Fast numeric string to int

I was working on code to convert a string of ASCII numbers to an integer.

In one code execution hotspot, the case involved code that had to convert 8 decimal number ASCII characters to a number, the result would be an integer in the range 0 - 99,999,999.

Typical code:

// given num[] - ASCII chars containing decimal digits 0-9
int sum = 0;
for (int i = 0; i <= 7; i++)
{
	sum = (sum * 10) + (num[i] - '0');
}

One way to speed up this code would be to unroll the loop:

int sum;
sum = (num[0] - '0') * 10000000 +
      (num[1] - '0') * 1000000 +
      (num[2] - '0') * 100000 +
      (num[3] - '0') * 10000 +
      (num[4] - '0') * 1000 +
      (num[5] - '0') * 100 +
      (num[6] - '0') * 10 +
      (num[7] - '0');

Either solution is O(N) in execution speed, where N is the number of numeric ASCII digits.

We can estimate the cost of the code by calculating the number of loads, adds/subtracts, shifts, and multiplies.

For the unrolled loop code, we have

  • 8 loads
  • 8 subtracts, 7 adds, 8 adds to index into num array
  • 7 multiplies

Let’s assume all the operations except multiplies are the same cost. Multiplies usually cost more.

Unrolled loop algorithm cost total = 31 ops and 7 multiplies.


But to go faster you have to think bigger.

Now that 64-bit CPUs and OSes are common, we can unleash the full power of 64-bit CPU registers on the problem.

Concept #1

In the ASCII character set, number characters (‘0’-‘9’) are in the range 0x30 - 0x39 (48-57).

If we bitwise-AND each number ASCII character with 0x0F, we convert the number ASCII character to its corresponding decimal number for that number character.

‘0’ - ‘9’ == 0x30 - 0x39, (0x30 - 0x39) & 0x0F => 0x0 - 0x9

Now if we load an 8 digit numeric string into a 64-bit CPU register, on an Intel CPU (little-endian), we’ll see the following:

// given the string "87654321", 
// on little-endian Intel CPUs we see the reversed:
sum = 0x3132333435363738

Doing a bitwise-AND of the value with 0x0F0F0F0F0F0F0F0F will give us the decimal digits involved:

// given the string "87654321",
// bitwise-AND with 0x0F0F0F0F0F0F0F0F
sum = *((long long *)num) & 0x0F0F0F0F0F0F0F0F;
sum == 0x0102030405060708

Concept #2

Let’s rewrite the above result so we can distinguish the high digit from the low digit of a number.

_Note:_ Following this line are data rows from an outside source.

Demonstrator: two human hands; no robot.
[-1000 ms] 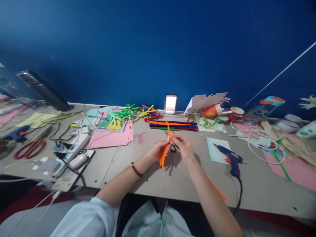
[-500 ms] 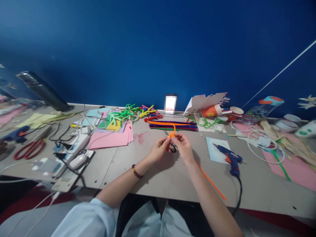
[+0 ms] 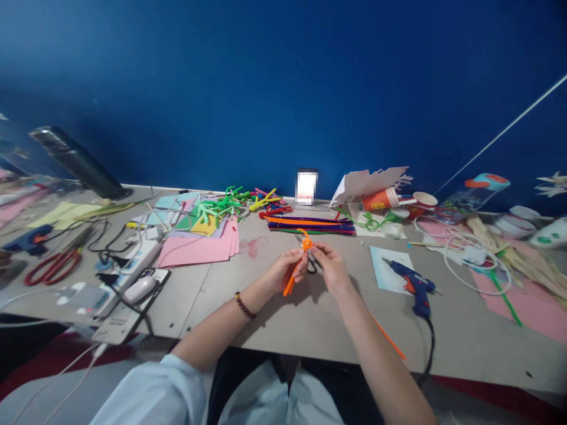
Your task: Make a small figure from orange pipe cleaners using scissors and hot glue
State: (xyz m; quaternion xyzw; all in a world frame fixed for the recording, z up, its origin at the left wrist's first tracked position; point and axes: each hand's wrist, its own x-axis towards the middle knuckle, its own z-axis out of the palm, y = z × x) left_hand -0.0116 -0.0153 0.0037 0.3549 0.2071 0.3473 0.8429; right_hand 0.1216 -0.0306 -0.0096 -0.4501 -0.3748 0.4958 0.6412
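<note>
Both hands meet over the middle of the table at a bent orange pipe cleaner (image 3: pixel 290 282), whose upper part is wound into a small knot. My left hand (image 3: pixel 287 268) pinches it below the knot, and two straight ends stick out downward beneath the fingers. At the knot's right side, my right hand (image 3: pixel 333 268) has its thumb and fingertips closed on the orange piece. A small pair of scissors (image 3: pixel 312 268) with dark handles lies behind the hands, mostly hidden. Another orange pipe cleaner (image 3: pixel 390 340) rests on the table, partly covered by my right forearm.
A bundle of pipe cleaners (image 3: pixel 310 225) lies beyond my hands. To the right, a blue glue gun (image 3: pixel 414 280) sits on light-blue paper. Leftward are pink paper sheets (image 3: pixel 199 249), a power strip (image 3: pixel 128 277) and red-handled scissors (image 3: pixel 55 267). Paper cups (image 3: pixel 381 199) lie at the back.
The orange knot's free end has swung from pointing up to leaning left. Two straight orange ends now show below my left hand, and my right hand has shifted slightly.
</note>
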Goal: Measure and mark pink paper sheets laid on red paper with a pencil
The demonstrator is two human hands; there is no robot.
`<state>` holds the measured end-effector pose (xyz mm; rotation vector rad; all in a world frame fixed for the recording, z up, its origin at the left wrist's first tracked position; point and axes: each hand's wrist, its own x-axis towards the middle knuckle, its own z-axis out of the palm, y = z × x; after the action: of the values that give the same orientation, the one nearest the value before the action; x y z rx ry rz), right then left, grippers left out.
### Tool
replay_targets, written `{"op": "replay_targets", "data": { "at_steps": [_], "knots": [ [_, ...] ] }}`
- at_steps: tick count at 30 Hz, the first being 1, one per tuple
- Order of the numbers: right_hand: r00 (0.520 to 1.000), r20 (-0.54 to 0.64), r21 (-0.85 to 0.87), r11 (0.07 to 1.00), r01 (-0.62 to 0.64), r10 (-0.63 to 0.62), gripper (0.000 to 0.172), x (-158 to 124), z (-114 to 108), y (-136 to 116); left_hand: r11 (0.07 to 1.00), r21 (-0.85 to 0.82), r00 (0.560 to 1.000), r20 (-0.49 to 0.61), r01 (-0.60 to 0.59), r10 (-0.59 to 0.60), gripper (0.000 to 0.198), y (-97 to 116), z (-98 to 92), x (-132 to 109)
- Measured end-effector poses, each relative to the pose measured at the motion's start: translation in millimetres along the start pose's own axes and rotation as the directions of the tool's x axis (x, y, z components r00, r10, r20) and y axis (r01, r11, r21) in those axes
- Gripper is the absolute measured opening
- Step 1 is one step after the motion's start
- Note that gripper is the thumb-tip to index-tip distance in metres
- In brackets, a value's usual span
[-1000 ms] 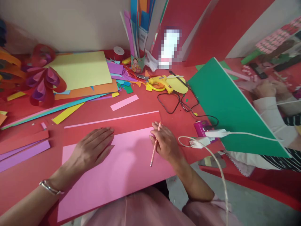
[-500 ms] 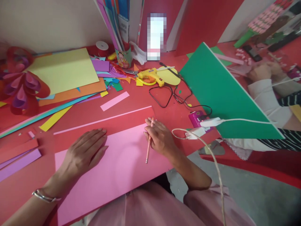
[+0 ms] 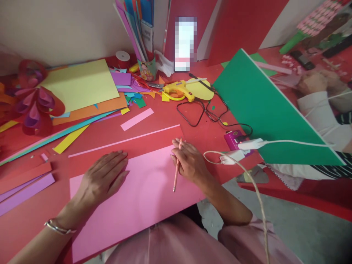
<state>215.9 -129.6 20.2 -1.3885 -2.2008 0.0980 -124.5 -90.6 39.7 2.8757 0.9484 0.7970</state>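
A large pink paper sheet (image 3: 143, 198) lies on a red sheet (image 3: 143, 141) at the near edge of the red table (image 3: 170, 117). My left hand (image 3: 103, 178) rests flat on the pink sheet's upper left part, fingers stretched out and together. My right hand (image 3: 189, 163) sits at the sheet's upper right corner, fingers closed round a pink pencil (image 3: 176, 167) that points down toward me. A silver bangle (image 3: 56, 227) is on my left wrist.
Stacked yellow and orange paper (image 3: 82, 86) and strips lie at left, with a paper flower (image 3: 34, 102). A yellow glue gun (image 3: 180, 90), black cord (image 3: 209, 113), cup of paper rolls (image 3: 145, 68) and tape roll (image 3: 122, 56) stand behind. A green board (image 3: 264, 110) leans at right; another person's hands (image 3: 316, 82) work beyond.
Both hands stay in place on the pink sheet; only the camera view has shifted slightly.
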Motion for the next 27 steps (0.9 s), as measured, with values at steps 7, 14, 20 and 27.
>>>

Due to the load order of little-endian Intel CPUs, the high digit is stored in the byte below/right of the low digit.

// given the string "ZzYyXxWw",
// bitwise-AND with 0x0F0F0F0F0F0F0F0F
sum = 0x0w0W0x0X0y0Y0z0Z

We want to combine the low digit in the ones position and the high digit in the tens position into one number.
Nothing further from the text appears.